The inverse of self-aggrandizing pride is sloth, but sloth is not limited to mere laziness. More substantively, sloth is a surrender to apathy, especially apathy toward doing needful good. Sloth is acedia, which Biola University professor J. L. Aijian describes at Christianity Today as "the feeling of dread when faced with certain tasks or the desire to distract yourself with easier or more pleasant work." It is a refusal to care which may take the form of capitulation to distraction or indulgence in immobility. Sloth may have an element of fantasy: daydreaming about what you'd like to do as an escape from what you ought to do.

Envy runs on fantasy, too, and the pandemic has given every one of us a shining object of endlessly defensible envy: our own lives, three months ago. It doesn't matter how much or little has changed day-to-day. Any difference is enough for this discontent. Then there's envy in its more familiar form, the envy of each other. Those of us stuck inside can envy the freedom of those who must go out; those out can envy the safety of we who are in. And this is a particularly difficult envy to resist because these are licit wants. Freedom is good! Safety is good! We are not wrong to want whichever we don't have. But that want becomes sin when it is bitter and resentful, precluding joy in another's circumstance and gratitude for our own.

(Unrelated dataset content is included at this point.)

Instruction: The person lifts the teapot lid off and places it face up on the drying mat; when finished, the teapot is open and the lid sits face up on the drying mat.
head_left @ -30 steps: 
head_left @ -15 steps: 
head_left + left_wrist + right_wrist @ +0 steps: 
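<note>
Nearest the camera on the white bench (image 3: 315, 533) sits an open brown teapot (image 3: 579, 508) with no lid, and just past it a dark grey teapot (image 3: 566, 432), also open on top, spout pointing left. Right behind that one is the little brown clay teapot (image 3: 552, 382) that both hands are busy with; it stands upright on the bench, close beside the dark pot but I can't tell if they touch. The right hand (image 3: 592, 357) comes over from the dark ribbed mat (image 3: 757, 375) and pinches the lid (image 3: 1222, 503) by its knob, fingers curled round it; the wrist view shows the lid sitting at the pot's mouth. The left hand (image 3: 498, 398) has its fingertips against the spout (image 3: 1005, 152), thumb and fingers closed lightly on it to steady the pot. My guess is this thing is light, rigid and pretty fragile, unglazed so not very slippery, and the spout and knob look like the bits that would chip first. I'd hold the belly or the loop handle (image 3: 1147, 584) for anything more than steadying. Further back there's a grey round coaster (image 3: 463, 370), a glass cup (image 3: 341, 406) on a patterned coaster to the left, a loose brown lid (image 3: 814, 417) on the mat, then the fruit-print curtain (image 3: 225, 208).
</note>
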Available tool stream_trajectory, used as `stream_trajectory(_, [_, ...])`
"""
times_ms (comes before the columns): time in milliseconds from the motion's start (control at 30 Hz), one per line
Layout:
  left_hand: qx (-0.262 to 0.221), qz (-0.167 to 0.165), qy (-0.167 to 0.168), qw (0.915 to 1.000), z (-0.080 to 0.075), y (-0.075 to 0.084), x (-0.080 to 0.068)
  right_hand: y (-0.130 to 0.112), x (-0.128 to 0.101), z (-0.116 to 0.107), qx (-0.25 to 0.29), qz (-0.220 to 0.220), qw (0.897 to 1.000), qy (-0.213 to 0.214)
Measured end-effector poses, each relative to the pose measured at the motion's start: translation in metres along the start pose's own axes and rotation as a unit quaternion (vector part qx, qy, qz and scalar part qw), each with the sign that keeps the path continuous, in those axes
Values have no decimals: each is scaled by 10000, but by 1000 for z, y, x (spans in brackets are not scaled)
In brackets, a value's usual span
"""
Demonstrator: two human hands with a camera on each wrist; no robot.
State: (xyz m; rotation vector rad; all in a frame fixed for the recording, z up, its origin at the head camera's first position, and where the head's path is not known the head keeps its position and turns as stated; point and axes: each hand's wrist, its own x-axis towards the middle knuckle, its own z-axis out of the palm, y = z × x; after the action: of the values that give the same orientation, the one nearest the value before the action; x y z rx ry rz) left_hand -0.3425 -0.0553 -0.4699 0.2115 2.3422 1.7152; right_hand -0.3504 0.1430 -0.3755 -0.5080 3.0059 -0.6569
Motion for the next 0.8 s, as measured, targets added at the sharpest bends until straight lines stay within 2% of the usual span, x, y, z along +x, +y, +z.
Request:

Last is lust. We usually think of this seventh sin in sexual terms — here, the pandemic-produced spike in pornography consumption and the newly digital strip club. Yet lust goes beyond lechery. The prudes among us may lust after the gaudy wealth which backdrops celebrities' shallow messages of pandemic solidarity. And too many of our political leaders have let no opportunity to display their lust for power go unseized. The lion of Peter's warning is a pursuit predator, but lust's strategy is ambush predation. It lures you, closer, closer — "If I could just reach..." — until snap! It savages your character and leaves your innards exposed for all to see.

This list of seven sins has resonated with people in all sorts of circumstances for millennia, of course. But now, perhaps more than usual, we can hear temptation crouching, slavering at the door. Its desire is for us, but, God help us, we must master it.